この間には山脈もあれば川もある。歩きやすい街道を選んで順調に進めば二日。直線的に移動しようとしたら山中を歩くことになり1週間はかかる。というか遭難する。


「そうだ」

「マジか。1000年前の技術すげぇ」

「ただ、ポータルを使うには条件があるんです」


アイギスさんが補足した。


「使用する際に封印の巫女がいないとだめです。また、一度はその場に行き、巫女がポータルを起動させる必要があります。起動して巫女の情報を登録しないとそのポータルは使えません」

「帰りは楽だが、行きは大変ということだ」

「なるほど……」


俺が感心していると、ナギサが質問した。


「最初に風の封印に行くのは、そこのポータルを起動させて、風以外の、遠くの封印から風の封印まで一瞬で戻れるようにするってことね?」

「そうだ」

「でも、そのポータルって公にしていいの?」

「正直迷ってる。あまりにも有用な技術だから、不特定多数に知られるのは避けたい。実は拠点はアイギスが眠っていた社にしようと思っていた。社にもポータルはあるし、風の封印よりも社の方がこの町から近い。周囲に人気はないのも、ポータル技術を隠すには好都合。だが……」

「今はそう思ってない?」


ナギサの質問に俺が口を挟む。


「社には不審者が出たぜ。自爆したけど」

「そう。社は危険かもしれない。どこから情報が洩れていたか分からない以上、また襲われる可能性もある。場所が割れているし、人目がないというのは危険な目にあった際に助けがないということでもあるからな」

「じゃあどうする?」

「……翼人とうまく友好関係を築けた場合、最初は風の封印を拠点にした方が色々な面で安全な気もしてる」

「危険は承知していますが、まずは社のポータルを起動に行きませんか?宝珠がないと結界は通過できませんし、ポータルが多いに越したことはないです。ケラウノス姉様のこともありますし」


アイギスさんの提案に一同頷く。……ナギサとミヨから特にコメントがないということは、アイギスさんのお姉さんであるケラウノスさんのことを別途聞いていたんだな。
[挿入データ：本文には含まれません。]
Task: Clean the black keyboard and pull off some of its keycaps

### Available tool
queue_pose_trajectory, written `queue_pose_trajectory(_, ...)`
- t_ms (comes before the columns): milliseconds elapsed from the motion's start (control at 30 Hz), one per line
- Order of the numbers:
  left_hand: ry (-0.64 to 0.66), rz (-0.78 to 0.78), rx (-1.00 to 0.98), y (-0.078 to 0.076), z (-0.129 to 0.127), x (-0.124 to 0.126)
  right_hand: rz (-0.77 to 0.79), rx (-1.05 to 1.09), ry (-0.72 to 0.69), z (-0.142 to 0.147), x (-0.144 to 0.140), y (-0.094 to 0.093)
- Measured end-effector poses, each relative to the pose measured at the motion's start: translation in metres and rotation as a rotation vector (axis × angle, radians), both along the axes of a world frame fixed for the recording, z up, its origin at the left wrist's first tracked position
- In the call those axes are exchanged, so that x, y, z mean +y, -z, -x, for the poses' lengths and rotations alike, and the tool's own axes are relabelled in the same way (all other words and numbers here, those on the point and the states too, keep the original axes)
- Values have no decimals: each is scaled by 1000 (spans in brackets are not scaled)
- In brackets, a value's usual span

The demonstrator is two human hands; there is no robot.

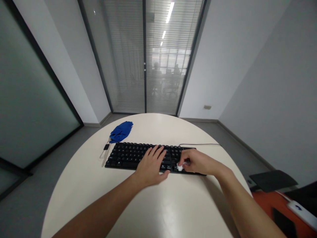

「社までの道は街の予算で整備してもらうことになった。いずれ安全な道ができれば自警団に社を警備してもらうこともできる。親父にお願いするつもりだ」


アラタは俺達の様子を確認し、これまでの話を総括した。


「俺はサクナ様に連絡して、翼人の集落に対し王族の伝手で融通を図ってもらう。サクナ様から返事を待っている間、トオルの体調が戻り次第、まずはアイギスが眠っていた社に向かいポータルを起動する。サクナ様が翼人に話をつけてくれたら風の封印へ向かい封印強化儀式を実施。その後ポータルを起動させて社に移動。町に戻る。こういう予定でどうだ?」

「意義なし」


全員の考えが統一されたところで、アラタとアイギスが顔を見合わせて頷き立ち上がった。


「どうした?」

「今後の方針も決まったし俺達はここで帰る。あんまり長居しても悪いしな」

「なんだよ、そんなことないぞ。ゆっくりしていけよ」

「お前はよくても、両脇の二人はそうではないみたいだぞ」


ナギサとミヨに顔を向けると、あからさまに視線を逸らされた。


「3人で話したいこともあるだろ?俺はそこまで野暮じゃない」


アラタはアイギスさんの背に手をそえつつ、部屋の扉を開けた。


「じゃあな。また明日。学校で」

「また明日」


扉が閉まると、両脇の二人が近寄ってくる。

その後、俺は二人が作った大量のお菓子を食わされることになった。

入院中はあんなに食べたかった甘味だが、当分食べなくていい、と思えるくらいに。